To determine whether the motifs enriched at PPARGC1A binding sites are evolutionarily conserved, we aligned all the occurrences of each motif and calculated the average phastCons conservation score at each position in addition to the surrounding genomic regions in a 200-bp window (±100 bp from the motif start position) (Fig. 2C). All three motifs exhibited an increase in average conservation relative to the genomic background (Fig. 2C). The HSE motif displayed the highest average conservation; in addition, we noted that PPARGC1A signal peaks tended to be particularly high at sites containing an HSE, and PPARGC1A peaks were frequently located in very close proximity to these elements. An example of PPARGC1A occupancy at an HSE within the promoter of the known HSF1 target gene, HSP90AA1 (Hickey et al. 1989), is displayed in Figure 2D.
ChIP-seq reveals genome-wide patterns of TF binding and colocalization of PPARGC1A and its network partners
Our initial ChIP-seq studies suggested that PPARGC1A functions with known and novel partners in HepG2 cells. To better understand how PPARGC1A and its network partners cooperate to regulate their target genes across the genome in response to metabolic signals, we performed ChIP-seq experiments to map the genome-wide occupancy of the three regulators identified in the unbiased motif analysis—HSF1, ESRRA, and CEBPB. To place these factors within a wider context, we also selected three additional TFs that have been shown to function with PPARGC1A, namely hepatocyte nuclear factor 4 alpha (HNF4A), glucocorticoid receptor (NR3C1), and GA-binding protein (GABP, also known as nuclear respiratory factor 2, NRF2) (Knutti et al. 2000; Rhee et al. 2003; Mootha et al. 2004). DNA binding motifs for both HNF4A and GR were found to be enriched when PPARGC1A-occupied sites were analyzed using the complete set of motifs in the TRANSFAC database with the program TFM-explorer (Defrance and Touzet 2006). HNF4A and NR3C1 are NRs that bind to PPARGC1A directly through LXXLL motifs in the PPARGC1A N terminus (Rodgers et al. 2008). GABP, an ETS-family TF consisting of alpha and beta subunits, is coactivated by PPARGC1A at mitochondrial genes in muscle (Mootha et al. 2004). In addition to these six factors, we also determined the genome-wide occupancy of the unphosphorylated form of RNA polymerase II, a marker of transcription initiation. Biological replicate experiments were performed for each TF. We obtained approximately a total of 10.9–16.4 million mapped sequence tags. Using an FDR threshold of 1% and the program PeakSeq, high-confidence TF binding sites were obtained (Table 1).

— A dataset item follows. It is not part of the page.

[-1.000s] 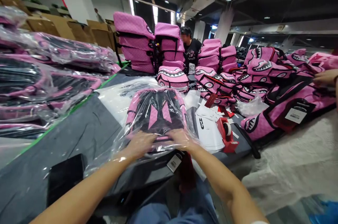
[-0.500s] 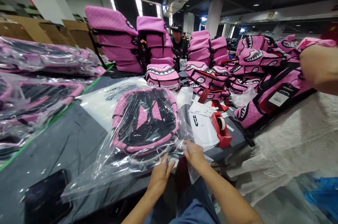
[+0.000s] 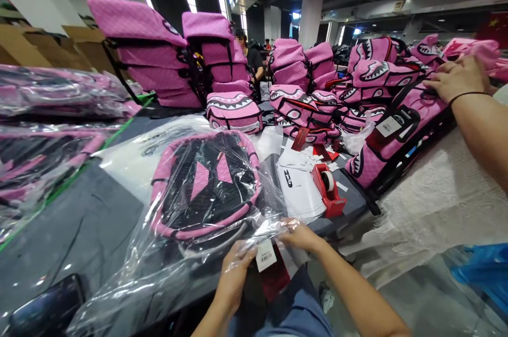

The binding results of the six site-specific TFs and RNA pol II in HepG2 cells treated with forskolin are listed in Table 1. The number of binding sites was highest for CEBPB and HNF4A (38,011 and 26,597, respectively), suggesting more general roles for these factors in maintaining hepatocyte gene expression. ESRRA, GABP, and HSF1 each localized to an intermediate number of sites (3786, 6755, and 3795, respectively). NR3C1 occupied 838 sites, likely a small number relative to the full complement of target sites that are bound in the presence of a glucocorticoid ligand such as dexamethasone (Reddy et al. 2009). ChIP-qPCR experiments directed against selected targets of CEBPB and HSF1 confirmed that the majority (∼95%) of binding sites identified by ChIP-seq are bound in vivo (Supplemental Fig. S1; Supplemental Table S3). In addition, the binding sites of all six TFs exhibited elevated sequence conservation based on their average phastCons scores (Supplemental Fig. S3). Our results are consistent with several previous studies that have examined the genomic binding of several of these factors in various cell types (Wallerman et al. 2009; Charest-Marcotte et al. 2010; Schmidt et al. 2010). For example, Schmidt and colleagues recently identified a similar number of HNF4A binding sites (∼27,800) in primary human hepatocytes (Schmidt et al. 2010). Peak signals tended to be higher overall for the six TFs than for PPARGC1A, likely due to their direct binding to DNA compared with the indirect binding of PPARGC1A. For example, although similar numbers of sequence reads were obtained for each factor, only 12 PPARGC1A peaks contained >100 overlapping sequence tags, compared with 5673 peaks for CEBPB and 2271 for GABP (Supplemental Table S1; Supplemental Data set S1). It is important to note that some of the variation we observed among these factors in binding site frequency and peak signal may be due to technical limitation of ChIP, such as differences in antibody efficiency.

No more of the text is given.